Miss Shepherd (Maggie Smith) had a secret in her past, and it is one that sent her into the depths of a troubled mind and eventual poverty, but writer Alan Bennett (Alex Jennings) met her when he moved to London's Camden in 1970, when he was enjoying his worldwide success but staying very true to his English origins. Not so true that he was residing in his hometown of Leeds, but the subject matter he concentrated on was so mundane, finding both poetry and humour in it, that he was constantly arguing with himself about whether he should try and pen a play about, for instance, Russian spies, which would be more out of the ordinary than what he found himself often drawn to, such as little old ladies...
It was Miss Shepherd who was that titular lady in the van, and she started out parking along Bennett's street, to mixed reaction from the residents, including Bennett himself, but then managed to invite herself into his driveway where she stayed for fifteen years, time that surprised him when he realised it had gone by without any significant changes in his life. She was part of that life, not that he was as tolerant as he would have preferred to have been in retrospect, as he pointed out in interviews when this was a novella, theatre play and radio play before it was a film it was in his opinion a plea for being better behaved towards the poor who when he was adapting it were growing more demonised than ever.
Not simply the poor, either, any of the disadvantaged in British society who were being looked down on as a problem to be wiped out or forced out as the twenty-first century wore on, and though this was set around a twenty year period, more or less, from 1970-89, it was accurate to observe it was a story whose time had come when this was released in the cinemas. Smith inhabited the role so immersively that you would forget she was a Dame of the theatre and be completely convinced she was Miss Shepherd, the mentally damaged and financially hampered old woman who was stuck in her spiral of destitution with no hope of ever clawing her way out. All around her, she is complained about - she stinks, her van is an eyesore, and so on - and she has no power other than her own irascibility.
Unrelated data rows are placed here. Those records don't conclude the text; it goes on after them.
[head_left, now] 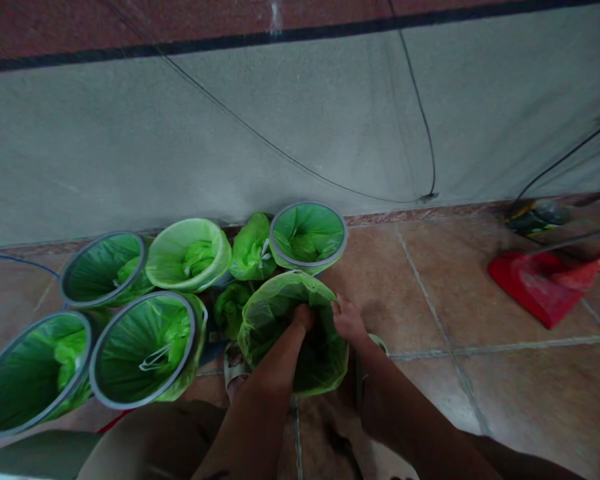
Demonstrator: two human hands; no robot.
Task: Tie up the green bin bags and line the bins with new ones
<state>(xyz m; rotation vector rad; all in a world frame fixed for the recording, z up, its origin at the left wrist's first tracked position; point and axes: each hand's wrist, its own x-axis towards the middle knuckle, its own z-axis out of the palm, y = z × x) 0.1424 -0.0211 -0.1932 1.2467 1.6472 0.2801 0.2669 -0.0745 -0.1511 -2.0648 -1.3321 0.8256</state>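
Note:
I look down at a bin lined with a green plastic bag (273,313) on the tiled floor. My left hand (303,316) reaches down inside the bag's mouth, fingers curled and partly hidden. My right hand (349,320) grips the bag's rim on the right side. A tied green bag (251,248) lies just behind, and another crumpled green bag (229,305) sits to the left of the bin I am handling.
Several other round bins with green liners stand to the left and behind, among them a near one (145,350) and a far one (309,235). A grey wall (130,147) with cables runs behind. A red dustpan (540,283) lies at right. My knees are below.

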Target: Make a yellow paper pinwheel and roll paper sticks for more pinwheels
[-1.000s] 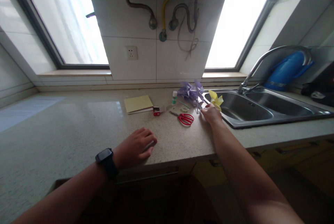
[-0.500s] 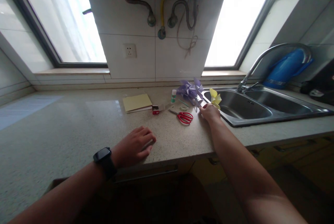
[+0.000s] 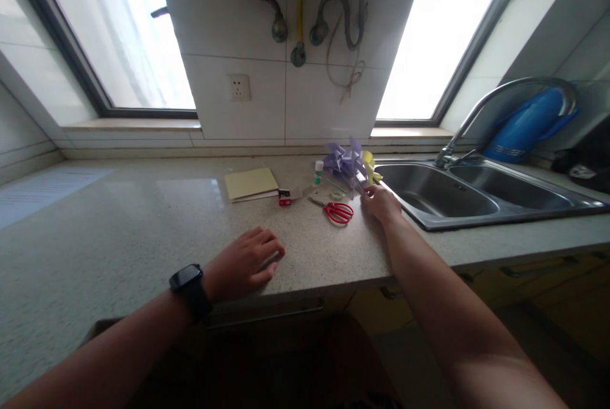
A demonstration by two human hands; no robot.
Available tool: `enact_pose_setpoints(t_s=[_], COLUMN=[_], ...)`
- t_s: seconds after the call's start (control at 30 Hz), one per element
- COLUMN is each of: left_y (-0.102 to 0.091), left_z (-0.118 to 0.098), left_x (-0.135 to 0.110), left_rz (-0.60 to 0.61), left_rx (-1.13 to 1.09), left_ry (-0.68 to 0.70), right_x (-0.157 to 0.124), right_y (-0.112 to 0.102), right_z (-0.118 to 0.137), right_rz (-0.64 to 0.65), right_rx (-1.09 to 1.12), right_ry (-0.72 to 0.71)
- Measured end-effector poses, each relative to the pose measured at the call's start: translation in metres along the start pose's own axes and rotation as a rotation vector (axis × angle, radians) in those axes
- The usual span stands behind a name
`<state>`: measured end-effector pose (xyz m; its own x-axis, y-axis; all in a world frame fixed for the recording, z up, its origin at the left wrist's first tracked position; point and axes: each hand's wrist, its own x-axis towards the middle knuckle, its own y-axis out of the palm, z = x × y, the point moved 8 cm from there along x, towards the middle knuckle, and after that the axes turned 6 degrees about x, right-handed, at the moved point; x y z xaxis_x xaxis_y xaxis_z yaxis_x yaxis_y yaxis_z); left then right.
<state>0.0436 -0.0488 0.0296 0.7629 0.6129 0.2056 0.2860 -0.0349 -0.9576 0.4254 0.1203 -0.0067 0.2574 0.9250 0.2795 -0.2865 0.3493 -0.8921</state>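
Note:
My right hand [image 3: 381,203] reaches out over the countertop [image 3: 143,225] near the sink's left edge, fingers closed on the stick of a yellow paper pinwheel [image 3: 368,166]. The yellow pinwheel stands right beside a purple paper pinwheel [image 3: 342,161]. Red-handled scissors [image 3: 337,211] lie just left of that hand. My left hand [image 3: 245,263], with a black watch on the wrist, rests flat on the counter near its front edge, fingers loosely spread, holding nothing.
A yellow paper pad [image 3: 250,183], a small red and black item [image 3: 284,197], a glue bottle [image 3: 318,172] and a tape roll [image 3: 337,194] lie on the counter. A steel double sink [image 3: 481,196] with faucet [image 3: 481,110] sits right. Blue object [image 3: 524,124] behind it.
My right hand has carried the yellow pinwheel left, from over the sink's edge to beside the purple pinwheel. The left hand has stayed put.

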Motion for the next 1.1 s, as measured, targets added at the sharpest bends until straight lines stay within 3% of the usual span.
enact_pose_setpoints(t_s=[0.3,0.6,0.83,1.1], left_y=[0.001,-0.001,-0.001,-0.001], left_z=[0.001,-0.001,-0.001,0.000], left_x=[0.000,0.000,0.000,0.001], left_rz=[-0.003,-0.012,-0.005,0.001], left_rx=[0.000,-0.010,-0.005,-0.010], left_ry=[0.003,0.010,0.000,-0.004], right_x=[-0.002,0.001,-0.005,-0.004], right_y=[0.002,0.001,-0.004,-0.001], right_z=[0.015,0.011,-0.006,0.005], right_rz=[0.028,0.000,-0.042,0.002], right_rx=[0.077,0.068,0.019,-0.045], right_ry=[-0.151,-0.093,0.037,-0.025])
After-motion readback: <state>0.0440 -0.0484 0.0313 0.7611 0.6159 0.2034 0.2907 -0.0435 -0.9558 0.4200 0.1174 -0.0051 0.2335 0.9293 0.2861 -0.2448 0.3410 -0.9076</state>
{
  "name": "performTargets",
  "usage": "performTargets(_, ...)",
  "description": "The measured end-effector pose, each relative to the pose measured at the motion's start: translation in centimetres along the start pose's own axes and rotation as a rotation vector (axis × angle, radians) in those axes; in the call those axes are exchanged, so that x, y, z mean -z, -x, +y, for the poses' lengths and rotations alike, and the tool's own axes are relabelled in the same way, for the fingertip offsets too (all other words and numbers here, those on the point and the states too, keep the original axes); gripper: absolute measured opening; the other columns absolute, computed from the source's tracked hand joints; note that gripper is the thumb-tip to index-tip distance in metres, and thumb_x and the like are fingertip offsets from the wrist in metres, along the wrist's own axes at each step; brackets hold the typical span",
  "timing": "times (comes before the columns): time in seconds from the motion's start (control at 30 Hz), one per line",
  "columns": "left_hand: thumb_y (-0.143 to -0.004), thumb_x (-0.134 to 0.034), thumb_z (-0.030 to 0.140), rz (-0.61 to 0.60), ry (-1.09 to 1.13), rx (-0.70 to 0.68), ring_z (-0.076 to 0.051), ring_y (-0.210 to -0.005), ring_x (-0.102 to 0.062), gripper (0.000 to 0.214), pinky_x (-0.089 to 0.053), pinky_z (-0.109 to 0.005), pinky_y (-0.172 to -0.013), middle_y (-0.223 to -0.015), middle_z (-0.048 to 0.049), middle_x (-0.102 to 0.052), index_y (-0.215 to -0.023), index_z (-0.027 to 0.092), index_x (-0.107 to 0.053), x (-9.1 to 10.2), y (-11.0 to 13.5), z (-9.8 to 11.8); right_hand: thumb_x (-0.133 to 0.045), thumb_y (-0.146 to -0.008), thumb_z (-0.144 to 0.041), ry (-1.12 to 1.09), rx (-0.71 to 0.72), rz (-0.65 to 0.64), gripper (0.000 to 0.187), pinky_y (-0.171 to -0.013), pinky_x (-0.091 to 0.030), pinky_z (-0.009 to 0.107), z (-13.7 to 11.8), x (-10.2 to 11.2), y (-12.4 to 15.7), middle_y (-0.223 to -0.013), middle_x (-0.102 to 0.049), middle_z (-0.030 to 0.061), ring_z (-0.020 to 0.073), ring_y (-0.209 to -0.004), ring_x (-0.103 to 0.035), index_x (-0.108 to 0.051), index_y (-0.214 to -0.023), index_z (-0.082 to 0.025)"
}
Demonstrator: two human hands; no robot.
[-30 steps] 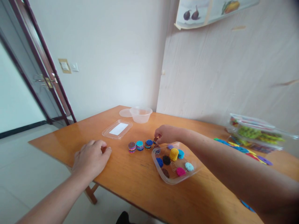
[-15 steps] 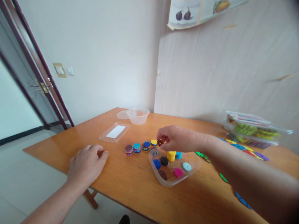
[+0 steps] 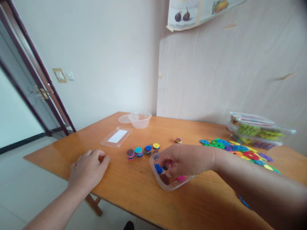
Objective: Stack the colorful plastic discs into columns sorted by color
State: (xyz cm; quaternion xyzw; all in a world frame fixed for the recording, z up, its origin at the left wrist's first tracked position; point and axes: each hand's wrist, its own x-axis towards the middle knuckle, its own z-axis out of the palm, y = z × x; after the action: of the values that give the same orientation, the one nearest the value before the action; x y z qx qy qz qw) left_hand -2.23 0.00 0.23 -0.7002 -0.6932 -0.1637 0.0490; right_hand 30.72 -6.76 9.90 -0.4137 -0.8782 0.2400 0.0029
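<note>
My right hand (image 3: 184, 159) reaches down into a clear plastic tray (image 3: 168, 186) holding small coloured discs; its fingers are pinched together around a dark disc beside a blue one (image 3: 158, 168). A pink disc (image 3: 181, 178) shows under the hand. My left hand (image 3: 87, 169) rests on the wooden table (image 3: 134, 188) with fingers loosely curled, holding nothing. A row of small stacked discs (image 3: 143, 150) lies just behind the tray. One single disc (image 3: 178, 140) lies farther back.
A clear lid with a white label (image 3: 115, 136), a clear bowl (image 3: 139, 119) and a round lid stand at the far side. Scattered flat coloured rings (image 3: 240, 151) and a lidded box of pieces (image 3: 259, 130) are at the right. A door (image 3: 31, 86) is at the left.
My right hand came back from the row of stacks and dropped into the tray. The left hand stayed where it was. The camera has turned slightly right.
</note>
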Motion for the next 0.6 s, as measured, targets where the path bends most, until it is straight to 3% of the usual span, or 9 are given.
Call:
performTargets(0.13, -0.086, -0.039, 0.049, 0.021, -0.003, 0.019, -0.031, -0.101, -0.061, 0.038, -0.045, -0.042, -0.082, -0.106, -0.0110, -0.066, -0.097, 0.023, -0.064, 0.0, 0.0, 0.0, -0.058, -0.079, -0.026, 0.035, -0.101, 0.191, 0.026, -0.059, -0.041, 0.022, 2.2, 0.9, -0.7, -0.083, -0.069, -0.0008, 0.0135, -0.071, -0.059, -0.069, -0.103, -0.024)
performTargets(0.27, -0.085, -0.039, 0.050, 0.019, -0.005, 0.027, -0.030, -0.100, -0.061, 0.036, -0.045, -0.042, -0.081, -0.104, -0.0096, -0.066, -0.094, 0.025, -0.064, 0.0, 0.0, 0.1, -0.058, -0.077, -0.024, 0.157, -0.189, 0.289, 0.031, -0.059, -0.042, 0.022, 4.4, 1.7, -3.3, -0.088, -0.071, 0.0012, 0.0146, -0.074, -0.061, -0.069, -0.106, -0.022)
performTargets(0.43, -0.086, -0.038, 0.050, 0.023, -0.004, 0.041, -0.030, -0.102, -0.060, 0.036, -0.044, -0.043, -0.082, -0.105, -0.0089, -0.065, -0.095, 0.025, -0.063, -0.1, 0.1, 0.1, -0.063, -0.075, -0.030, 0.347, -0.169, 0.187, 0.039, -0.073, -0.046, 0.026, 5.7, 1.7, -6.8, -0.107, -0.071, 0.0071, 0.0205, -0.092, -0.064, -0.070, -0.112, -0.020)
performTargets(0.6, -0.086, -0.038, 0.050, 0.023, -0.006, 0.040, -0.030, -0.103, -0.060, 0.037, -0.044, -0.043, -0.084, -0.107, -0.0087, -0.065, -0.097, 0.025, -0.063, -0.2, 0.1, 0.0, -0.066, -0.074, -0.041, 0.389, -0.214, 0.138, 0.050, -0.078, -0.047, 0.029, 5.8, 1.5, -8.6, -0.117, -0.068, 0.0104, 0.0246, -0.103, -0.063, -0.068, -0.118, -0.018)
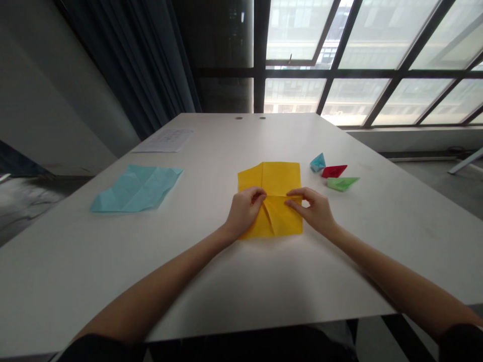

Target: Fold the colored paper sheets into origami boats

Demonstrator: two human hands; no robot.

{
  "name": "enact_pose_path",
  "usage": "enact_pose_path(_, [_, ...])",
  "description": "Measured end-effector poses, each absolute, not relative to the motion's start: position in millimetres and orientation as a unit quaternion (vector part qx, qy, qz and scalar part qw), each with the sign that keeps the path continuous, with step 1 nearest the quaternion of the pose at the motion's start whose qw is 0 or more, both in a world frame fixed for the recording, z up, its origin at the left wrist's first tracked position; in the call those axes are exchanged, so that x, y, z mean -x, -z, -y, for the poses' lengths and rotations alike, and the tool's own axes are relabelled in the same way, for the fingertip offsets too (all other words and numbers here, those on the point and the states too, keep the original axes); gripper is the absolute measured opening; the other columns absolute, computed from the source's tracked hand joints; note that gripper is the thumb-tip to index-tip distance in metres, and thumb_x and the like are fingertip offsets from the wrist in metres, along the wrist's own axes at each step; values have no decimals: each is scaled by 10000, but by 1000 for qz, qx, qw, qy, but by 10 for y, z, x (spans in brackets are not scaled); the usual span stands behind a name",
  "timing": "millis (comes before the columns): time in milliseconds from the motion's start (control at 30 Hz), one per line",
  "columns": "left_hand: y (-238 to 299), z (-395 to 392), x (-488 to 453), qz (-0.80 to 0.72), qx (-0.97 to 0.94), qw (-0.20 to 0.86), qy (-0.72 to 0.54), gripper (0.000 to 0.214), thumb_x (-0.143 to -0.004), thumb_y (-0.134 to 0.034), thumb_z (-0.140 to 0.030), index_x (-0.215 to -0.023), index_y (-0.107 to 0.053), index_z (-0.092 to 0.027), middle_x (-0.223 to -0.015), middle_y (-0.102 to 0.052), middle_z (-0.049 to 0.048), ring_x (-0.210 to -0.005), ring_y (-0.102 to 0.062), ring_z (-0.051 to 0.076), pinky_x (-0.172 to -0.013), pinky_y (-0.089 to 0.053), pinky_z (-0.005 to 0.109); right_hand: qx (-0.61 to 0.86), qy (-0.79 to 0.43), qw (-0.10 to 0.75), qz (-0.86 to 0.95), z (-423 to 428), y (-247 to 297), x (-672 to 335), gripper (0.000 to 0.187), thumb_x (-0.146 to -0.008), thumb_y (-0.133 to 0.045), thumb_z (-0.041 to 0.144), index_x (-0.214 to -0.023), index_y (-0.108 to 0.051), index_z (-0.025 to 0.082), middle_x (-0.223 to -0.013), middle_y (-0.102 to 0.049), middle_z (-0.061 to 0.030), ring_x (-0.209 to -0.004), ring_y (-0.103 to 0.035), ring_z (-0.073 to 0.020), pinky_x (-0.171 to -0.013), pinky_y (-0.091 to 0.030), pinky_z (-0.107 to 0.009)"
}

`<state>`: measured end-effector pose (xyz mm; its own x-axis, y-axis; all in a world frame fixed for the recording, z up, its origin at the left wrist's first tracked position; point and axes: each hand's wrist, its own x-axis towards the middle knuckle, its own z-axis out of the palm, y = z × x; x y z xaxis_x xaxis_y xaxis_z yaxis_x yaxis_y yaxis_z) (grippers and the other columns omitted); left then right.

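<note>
A square sheet of yellow origami paper (281,176) lies in front of me on the white table, creased through its middle both ways. My left hand (246,208) pinches the paper near its centre, thumb and fingers together on the crease. At the right part of the same horizontal crease, my right hand (315,207) pinches the paper between thumb and forefinger. Below the left fingertips a diagonal fold stands up slightly. The left hand covers the sheet's left edge in part.
A creased light-blue paper sheet (138,188) lies on the table (226,291) at left, with a printed page (166,140) behind it. Right of the yellow paper sit small folded paper pieces: blue (318,162), red (334,171) and green (341,183). Windows stand beyond.
</note>
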<state>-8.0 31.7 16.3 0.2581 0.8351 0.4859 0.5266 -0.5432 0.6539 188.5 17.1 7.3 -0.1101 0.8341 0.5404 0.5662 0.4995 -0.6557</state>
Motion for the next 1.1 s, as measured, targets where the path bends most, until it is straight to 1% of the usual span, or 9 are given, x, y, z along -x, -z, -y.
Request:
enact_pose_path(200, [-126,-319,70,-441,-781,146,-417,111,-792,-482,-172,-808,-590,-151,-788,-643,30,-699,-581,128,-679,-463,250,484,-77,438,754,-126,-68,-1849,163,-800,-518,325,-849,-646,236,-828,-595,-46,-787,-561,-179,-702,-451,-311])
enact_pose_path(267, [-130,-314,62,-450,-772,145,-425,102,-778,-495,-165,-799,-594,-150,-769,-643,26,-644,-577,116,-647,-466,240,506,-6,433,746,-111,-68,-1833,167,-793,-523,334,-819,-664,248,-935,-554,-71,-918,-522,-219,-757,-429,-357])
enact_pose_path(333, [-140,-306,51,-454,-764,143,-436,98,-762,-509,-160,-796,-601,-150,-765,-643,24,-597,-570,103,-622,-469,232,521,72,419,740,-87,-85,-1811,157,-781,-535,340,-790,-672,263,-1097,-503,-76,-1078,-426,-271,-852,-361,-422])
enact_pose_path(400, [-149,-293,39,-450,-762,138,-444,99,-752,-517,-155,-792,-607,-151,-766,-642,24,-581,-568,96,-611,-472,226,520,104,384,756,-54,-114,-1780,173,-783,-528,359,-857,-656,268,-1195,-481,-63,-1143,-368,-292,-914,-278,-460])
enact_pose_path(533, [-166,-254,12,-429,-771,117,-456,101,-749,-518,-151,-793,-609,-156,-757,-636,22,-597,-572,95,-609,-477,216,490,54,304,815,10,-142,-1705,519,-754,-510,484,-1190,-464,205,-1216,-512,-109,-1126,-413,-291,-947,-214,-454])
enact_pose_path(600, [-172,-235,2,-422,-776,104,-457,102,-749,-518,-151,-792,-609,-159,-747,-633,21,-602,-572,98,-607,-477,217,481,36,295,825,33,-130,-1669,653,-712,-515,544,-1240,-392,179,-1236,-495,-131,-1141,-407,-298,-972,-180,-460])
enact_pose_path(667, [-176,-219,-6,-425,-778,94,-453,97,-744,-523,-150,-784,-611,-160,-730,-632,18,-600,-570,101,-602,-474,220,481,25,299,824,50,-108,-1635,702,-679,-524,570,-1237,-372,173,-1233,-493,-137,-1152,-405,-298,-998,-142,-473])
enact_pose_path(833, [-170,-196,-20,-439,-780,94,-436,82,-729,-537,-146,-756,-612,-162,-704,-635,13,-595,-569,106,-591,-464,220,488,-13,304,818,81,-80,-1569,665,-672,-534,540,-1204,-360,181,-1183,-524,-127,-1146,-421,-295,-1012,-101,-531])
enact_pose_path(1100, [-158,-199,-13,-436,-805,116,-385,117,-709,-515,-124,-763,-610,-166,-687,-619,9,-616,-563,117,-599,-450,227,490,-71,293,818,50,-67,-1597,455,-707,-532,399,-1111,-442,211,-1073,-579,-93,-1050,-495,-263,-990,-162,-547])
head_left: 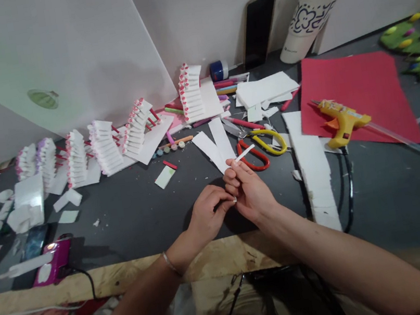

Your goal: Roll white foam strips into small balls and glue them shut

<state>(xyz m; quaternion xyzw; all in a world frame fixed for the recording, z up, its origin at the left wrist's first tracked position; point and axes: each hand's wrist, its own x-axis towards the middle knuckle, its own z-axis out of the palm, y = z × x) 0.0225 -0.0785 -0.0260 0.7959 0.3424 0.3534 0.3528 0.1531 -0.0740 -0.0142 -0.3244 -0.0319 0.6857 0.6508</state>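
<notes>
In the head view, my right hand [254,195] is closed, palm up, with a thin white paper strip [246,152] sticking out between thumb and fingers. My left hand [207,211] meets it from the left, thumb and forefinger pinched on a tiny white bit whose kind I cannot make out. Just beyond the hands lie scissors with one red and one yellow handle [268,141]. Beside them are white paper strips [209,147], their near ends close to my right fingers.
Stepped white racks [106,146] with pink-tipped white sticks line the back left. A yellow glue gun [346,120] rests on red paper [358,69] at right, its cable trailing forward. A white foam strip [315,173], leaning phone [260,29], bottle [310,11] and magenta box [58,262] stand around.
</notes>
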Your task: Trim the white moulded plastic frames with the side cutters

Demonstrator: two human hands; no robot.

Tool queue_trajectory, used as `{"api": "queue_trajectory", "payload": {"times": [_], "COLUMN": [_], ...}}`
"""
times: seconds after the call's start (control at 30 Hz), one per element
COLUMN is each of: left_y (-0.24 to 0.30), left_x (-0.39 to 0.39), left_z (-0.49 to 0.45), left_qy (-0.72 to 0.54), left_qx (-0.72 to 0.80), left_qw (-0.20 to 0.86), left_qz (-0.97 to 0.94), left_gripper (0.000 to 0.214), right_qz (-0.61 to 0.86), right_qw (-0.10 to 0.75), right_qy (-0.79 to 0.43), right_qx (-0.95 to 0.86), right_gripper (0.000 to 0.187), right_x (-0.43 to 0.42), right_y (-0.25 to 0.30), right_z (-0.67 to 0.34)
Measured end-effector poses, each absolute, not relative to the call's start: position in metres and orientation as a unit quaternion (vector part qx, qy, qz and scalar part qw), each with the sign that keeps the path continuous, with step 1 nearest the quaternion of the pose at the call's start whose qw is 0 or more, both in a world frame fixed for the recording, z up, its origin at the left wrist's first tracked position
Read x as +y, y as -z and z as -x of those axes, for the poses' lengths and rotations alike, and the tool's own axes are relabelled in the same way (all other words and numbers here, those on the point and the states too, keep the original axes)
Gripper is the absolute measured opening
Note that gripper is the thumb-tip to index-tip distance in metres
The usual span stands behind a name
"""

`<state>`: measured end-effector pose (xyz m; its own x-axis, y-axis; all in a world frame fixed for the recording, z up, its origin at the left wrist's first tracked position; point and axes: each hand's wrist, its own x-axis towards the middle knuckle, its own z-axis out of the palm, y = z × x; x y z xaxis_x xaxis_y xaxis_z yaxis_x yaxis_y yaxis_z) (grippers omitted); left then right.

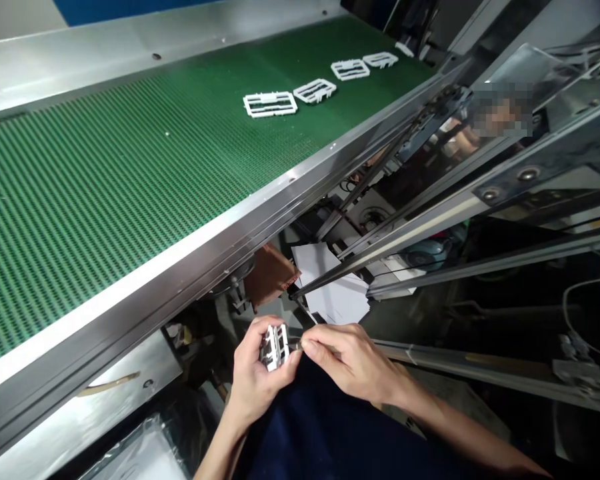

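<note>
Low in the head view, in front of the dark blue clothing, my left hand [253, 387] is closed around a small white slatted plastic frame [279, 348]. The frame stands on edge between thumb and fingers. Just right of it, my right hand [353, 360] pinches a thin dark piece [297, 345] between thumb and forefinger. Its tip reaches the frame's right side; it looks like a small blade or tool, but most of it is hidden by the fingers. Several similar white plastic frames [271, 98] lie in a row on the green conveyor belt [130, 180].
The belt's metal side rail [190, 257] runs diagonally beyond my hands. Metal frame bars [430, 223] cross on the right. Below are white sheets [333, 290], a brown box [270, 277] and a clear plastic bag [140, 453] at lower left.
</note>
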<state>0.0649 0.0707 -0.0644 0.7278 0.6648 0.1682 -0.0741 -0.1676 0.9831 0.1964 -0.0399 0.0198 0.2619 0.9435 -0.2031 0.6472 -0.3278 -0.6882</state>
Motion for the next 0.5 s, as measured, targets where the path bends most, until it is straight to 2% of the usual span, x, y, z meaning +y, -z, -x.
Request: {"api": "queue_trajectory", "payload": {"times": [0.5], "left_y": [0.0635], "left_x": [0.0692], "left_z": [-0.0697], "left_qy": [-0.333], "left_qx": [0.197], "left_qw": [0.572], "left_qz": [-0.723], "left_gripper": [0.030], "right_qz": [0.770], "right_qw": [0.249], "right_qy": [-0.283], "right_qx": [-0.514], "right_gripper": [0.023], "right_x": [-0.0403], "right_y": [-0.0223], "right_z": [-0.1917]}}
But this was about Bennett as well, and how the experiences he channelled into his work became as much part of his personality as his real life. Often he would remind himself in the story that various parts he referred to never happened, acknowledging he was adding the imaginative aspects to bring out the themes he felt were important, yet this was as telling autobiographically as if he were to write an account that was as true to the letter of what happened as it were to the spirit. If you were interested in the creative process, this did not bash you over the head with its technique, but it did elucidate on how real life events inform everything a writer puts to paper, and an artist of any stripe, really. The "little old lady" problems with Bennett's efforts extended to his own mother, and his guilt that he kept Miss Shepherd on his property yet left his parent in a retirement home.
His mother (Gwen Taylor) would have loved to have stayed with him - he had no one else in his house, so why was he so resistant? If he so wanted to live his own independent life, why have Miss Shepherd there who in spite of how bad tempered he could get with her, he was looking out for as much as he should have been with his mother? From a simple premise, batty old lady sticks her van in the driveway and will not leave, Bennett spun off all sorts of interesting questions, including ones about religion as his guest is a deeply Catholic believer, making her the modern equivalent of a medieval anchoress in her way, eschewing society to worship God in her particular manner but finding that outside world difficult to ignore when so many regard her as a problem to be solved rather than a person to be helped out. Her lack of hygiene dismays Bennett over and over (he complains about the amount of references to shit in the plot), but he eventually sees past that to the troubled soul he could not ultimately save until he redeemed her in his writings. Only the business with her secrets jarred an otherwise gently humorous, sad-eyed meditation on the underprivileged and their depiction by the creative. Music by George Fenton (which gets a shade over-jolly in places).